Options granted to an Eligible Director under the Plan shall constitute Nonqualified Stock Options. The term of each Option granted under this Section 10 shall be five years from the Grant Date.
10.4 Option Exercise Price
The exercise price for shares purchased under an Option granted under this Section 10 shall be the Fair Market Value of the Common Stock on the Grant Date.
10.5 Post-Termination Exercises
In case of termination of the Participant’s services other than by reason of death or Cause, the Option shall be exercisable, to the extent of the number of shares purchasable by the Participant at the date of such termination, only within three months after the date the Participant ceases to be a director of the Company if such termination is for reasons other than Disability and only within one year if such termination is by reason of Disability, but in no event later than the remaining term of the Option. Any Option exercisable at the time of the Participant’s death may be exercised, to the extent of the number of shares purchasable by the Participant at the date of the Participant’s death, by the personal representative of the Participant’s estate entitled thereto at any time or from time to time within one year after the date of death, but in no event later than the remaining term of the Option. In case of termination of the Participant’s services for Cause, the Option shall automatically terminate upon first notification to the Participant of such termination. If a Participant’s services with the Company are suspended pending an investigation of whether the Participant shall be terminated for Cause, all the Participant’s rights under any Option likewise shall be suspended during the period of investigation.

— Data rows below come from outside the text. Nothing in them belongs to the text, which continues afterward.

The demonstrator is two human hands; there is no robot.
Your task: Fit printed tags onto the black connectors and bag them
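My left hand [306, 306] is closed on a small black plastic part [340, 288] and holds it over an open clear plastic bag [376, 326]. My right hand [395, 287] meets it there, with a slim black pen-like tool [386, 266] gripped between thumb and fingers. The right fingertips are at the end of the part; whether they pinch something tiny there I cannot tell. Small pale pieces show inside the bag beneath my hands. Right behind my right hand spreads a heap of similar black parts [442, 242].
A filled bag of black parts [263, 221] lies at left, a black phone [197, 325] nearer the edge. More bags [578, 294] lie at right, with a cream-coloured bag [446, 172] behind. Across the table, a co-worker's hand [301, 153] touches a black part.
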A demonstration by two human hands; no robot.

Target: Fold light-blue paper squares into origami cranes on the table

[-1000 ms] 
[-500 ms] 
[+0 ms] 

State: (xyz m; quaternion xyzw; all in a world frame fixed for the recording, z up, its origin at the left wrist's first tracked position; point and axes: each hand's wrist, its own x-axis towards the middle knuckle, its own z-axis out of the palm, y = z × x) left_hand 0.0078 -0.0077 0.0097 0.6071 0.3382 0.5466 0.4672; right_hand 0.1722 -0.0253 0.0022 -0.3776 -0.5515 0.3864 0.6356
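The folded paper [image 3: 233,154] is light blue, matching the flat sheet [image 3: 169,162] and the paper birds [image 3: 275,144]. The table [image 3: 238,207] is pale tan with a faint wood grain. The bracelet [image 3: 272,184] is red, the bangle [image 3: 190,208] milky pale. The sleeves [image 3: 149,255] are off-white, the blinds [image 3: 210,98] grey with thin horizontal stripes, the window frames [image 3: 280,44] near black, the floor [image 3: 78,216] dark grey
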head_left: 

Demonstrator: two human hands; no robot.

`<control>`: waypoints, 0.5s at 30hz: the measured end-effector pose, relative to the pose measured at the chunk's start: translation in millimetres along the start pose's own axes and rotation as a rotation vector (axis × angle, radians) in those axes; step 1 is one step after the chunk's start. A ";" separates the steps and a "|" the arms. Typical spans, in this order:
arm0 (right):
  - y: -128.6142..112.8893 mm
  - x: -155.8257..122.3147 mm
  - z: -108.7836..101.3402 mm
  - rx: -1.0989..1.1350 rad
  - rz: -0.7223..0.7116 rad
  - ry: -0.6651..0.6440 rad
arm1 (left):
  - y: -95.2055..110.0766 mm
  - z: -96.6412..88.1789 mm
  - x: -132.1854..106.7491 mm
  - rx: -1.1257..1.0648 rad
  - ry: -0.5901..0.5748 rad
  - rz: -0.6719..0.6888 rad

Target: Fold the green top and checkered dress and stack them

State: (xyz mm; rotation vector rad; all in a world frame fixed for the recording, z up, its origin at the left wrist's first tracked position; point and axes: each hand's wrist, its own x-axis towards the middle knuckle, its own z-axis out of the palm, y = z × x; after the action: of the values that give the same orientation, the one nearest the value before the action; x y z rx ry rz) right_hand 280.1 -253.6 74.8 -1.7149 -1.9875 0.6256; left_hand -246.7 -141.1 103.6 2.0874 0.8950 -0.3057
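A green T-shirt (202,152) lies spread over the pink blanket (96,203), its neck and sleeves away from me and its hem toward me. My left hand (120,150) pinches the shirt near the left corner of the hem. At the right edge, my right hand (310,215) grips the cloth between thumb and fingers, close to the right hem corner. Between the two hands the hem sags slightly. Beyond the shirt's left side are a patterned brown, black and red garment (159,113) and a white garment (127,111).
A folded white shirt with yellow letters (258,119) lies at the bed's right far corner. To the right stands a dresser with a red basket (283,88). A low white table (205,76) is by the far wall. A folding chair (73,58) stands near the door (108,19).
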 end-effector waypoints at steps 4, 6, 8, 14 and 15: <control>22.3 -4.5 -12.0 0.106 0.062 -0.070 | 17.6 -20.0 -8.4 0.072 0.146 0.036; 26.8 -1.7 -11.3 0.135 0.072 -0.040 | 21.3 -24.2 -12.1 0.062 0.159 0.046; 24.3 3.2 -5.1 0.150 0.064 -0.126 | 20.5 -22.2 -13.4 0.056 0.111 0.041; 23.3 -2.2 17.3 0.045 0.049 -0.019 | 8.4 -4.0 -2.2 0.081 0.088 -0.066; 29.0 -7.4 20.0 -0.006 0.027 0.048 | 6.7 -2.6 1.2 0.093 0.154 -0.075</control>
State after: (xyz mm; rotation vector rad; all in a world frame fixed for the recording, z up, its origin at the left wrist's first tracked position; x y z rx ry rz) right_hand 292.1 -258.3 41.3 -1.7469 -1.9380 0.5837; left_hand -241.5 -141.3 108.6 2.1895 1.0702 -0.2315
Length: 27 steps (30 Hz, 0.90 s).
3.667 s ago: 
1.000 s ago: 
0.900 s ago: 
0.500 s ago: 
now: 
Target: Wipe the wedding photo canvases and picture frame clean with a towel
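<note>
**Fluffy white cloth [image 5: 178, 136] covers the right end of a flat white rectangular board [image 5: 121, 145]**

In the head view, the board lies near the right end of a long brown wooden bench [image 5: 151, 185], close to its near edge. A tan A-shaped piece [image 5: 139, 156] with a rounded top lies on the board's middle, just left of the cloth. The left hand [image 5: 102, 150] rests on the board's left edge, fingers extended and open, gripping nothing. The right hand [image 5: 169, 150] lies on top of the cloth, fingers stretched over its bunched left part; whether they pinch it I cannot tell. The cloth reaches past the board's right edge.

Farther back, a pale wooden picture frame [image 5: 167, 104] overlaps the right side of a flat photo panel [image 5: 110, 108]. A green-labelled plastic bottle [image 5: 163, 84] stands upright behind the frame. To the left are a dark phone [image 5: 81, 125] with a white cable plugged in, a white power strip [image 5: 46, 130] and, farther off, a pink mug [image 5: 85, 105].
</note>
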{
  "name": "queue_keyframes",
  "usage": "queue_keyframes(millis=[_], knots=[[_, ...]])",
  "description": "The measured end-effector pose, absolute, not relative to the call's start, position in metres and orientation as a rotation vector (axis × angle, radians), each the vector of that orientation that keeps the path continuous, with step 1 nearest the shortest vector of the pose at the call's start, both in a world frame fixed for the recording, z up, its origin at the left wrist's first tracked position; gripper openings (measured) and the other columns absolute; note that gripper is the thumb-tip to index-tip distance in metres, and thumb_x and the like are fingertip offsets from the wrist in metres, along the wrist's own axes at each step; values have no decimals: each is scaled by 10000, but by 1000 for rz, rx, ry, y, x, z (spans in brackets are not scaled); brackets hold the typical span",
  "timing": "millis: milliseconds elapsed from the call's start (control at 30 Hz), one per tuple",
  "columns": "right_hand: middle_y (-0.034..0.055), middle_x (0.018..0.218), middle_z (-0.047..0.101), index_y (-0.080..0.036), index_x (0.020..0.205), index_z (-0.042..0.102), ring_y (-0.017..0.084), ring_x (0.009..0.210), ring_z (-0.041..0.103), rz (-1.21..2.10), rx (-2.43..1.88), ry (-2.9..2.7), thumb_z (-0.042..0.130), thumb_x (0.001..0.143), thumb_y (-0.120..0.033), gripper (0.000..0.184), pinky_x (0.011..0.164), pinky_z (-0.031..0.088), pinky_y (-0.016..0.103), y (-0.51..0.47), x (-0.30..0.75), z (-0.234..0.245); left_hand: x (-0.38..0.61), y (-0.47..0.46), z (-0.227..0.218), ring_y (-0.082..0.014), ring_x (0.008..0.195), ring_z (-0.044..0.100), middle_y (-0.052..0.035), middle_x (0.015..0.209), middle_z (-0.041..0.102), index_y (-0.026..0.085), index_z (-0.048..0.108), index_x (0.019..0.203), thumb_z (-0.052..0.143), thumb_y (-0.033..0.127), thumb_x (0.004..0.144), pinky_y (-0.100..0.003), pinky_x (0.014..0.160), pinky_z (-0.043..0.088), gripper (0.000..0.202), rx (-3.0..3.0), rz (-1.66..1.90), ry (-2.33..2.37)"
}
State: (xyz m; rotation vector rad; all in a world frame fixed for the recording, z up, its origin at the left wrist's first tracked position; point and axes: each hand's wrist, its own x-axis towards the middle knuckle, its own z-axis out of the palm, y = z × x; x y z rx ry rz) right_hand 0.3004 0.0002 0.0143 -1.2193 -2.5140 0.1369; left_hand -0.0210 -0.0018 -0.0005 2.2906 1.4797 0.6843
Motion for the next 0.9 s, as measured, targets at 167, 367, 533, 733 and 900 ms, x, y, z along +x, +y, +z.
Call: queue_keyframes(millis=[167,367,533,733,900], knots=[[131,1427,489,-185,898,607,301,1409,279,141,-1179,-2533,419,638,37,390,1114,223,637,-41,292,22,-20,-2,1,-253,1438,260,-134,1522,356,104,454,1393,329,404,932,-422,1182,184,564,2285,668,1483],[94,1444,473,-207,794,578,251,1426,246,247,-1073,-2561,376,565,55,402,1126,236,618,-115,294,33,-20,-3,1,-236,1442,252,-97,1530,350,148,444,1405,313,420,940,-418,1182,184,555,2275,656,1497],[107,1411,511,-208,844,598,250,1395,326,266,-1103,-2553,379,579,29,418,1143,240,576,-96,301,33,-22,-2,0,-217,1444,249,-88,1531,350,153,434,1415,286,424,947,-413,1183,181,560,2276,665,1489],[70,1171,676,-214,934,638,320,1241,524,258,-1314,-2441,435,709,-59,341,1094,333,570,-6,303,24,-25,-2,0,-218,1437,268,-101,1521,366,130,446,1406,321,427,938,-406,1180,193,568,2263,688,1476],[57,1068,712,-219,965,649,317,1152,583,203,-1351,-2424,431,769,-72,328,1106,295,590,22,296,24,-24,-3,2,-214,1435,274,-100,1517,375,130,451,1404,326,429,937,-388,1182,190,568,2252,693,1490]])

10.6 Corporate Transaction
In the event of a Corporate Transaction, each Option that is at the time outstanding shall automatically accelerate so that each such Option shall, immediately prior to the specified effective date for the Corporate Transaction, become 100% vested, except that such acceleration will not occur if, in the opinion of the Company’s accountants, it would render unavailable “pooling of interests” accounting for a Corporate Transaction that would otherwise qualify for such accounting treatment. All such Options not exercised prior to that time shall terminate and cease to remain outstanding immediately following the consummation of the Corporate Transaction.
10.7 Availability of Shares
The Options provided for in this Section 10 are subject to the availability of shares under the Plan. If at the date of any grant under this Section 10 there are insufficient shares of Common Stock available to satisfy the grants in whole, then the shares available shall be divided by the number of Eligible Directors then entitled to a grant and each such Eligible Director shall be granted an Option for that number of shares.
10.8 Other Terms Applicable
Except as otherwise provided in this Section 10, Options granted to Eligible Directors shall be subject to the terms and conditions of the Plan applicable to other Participants.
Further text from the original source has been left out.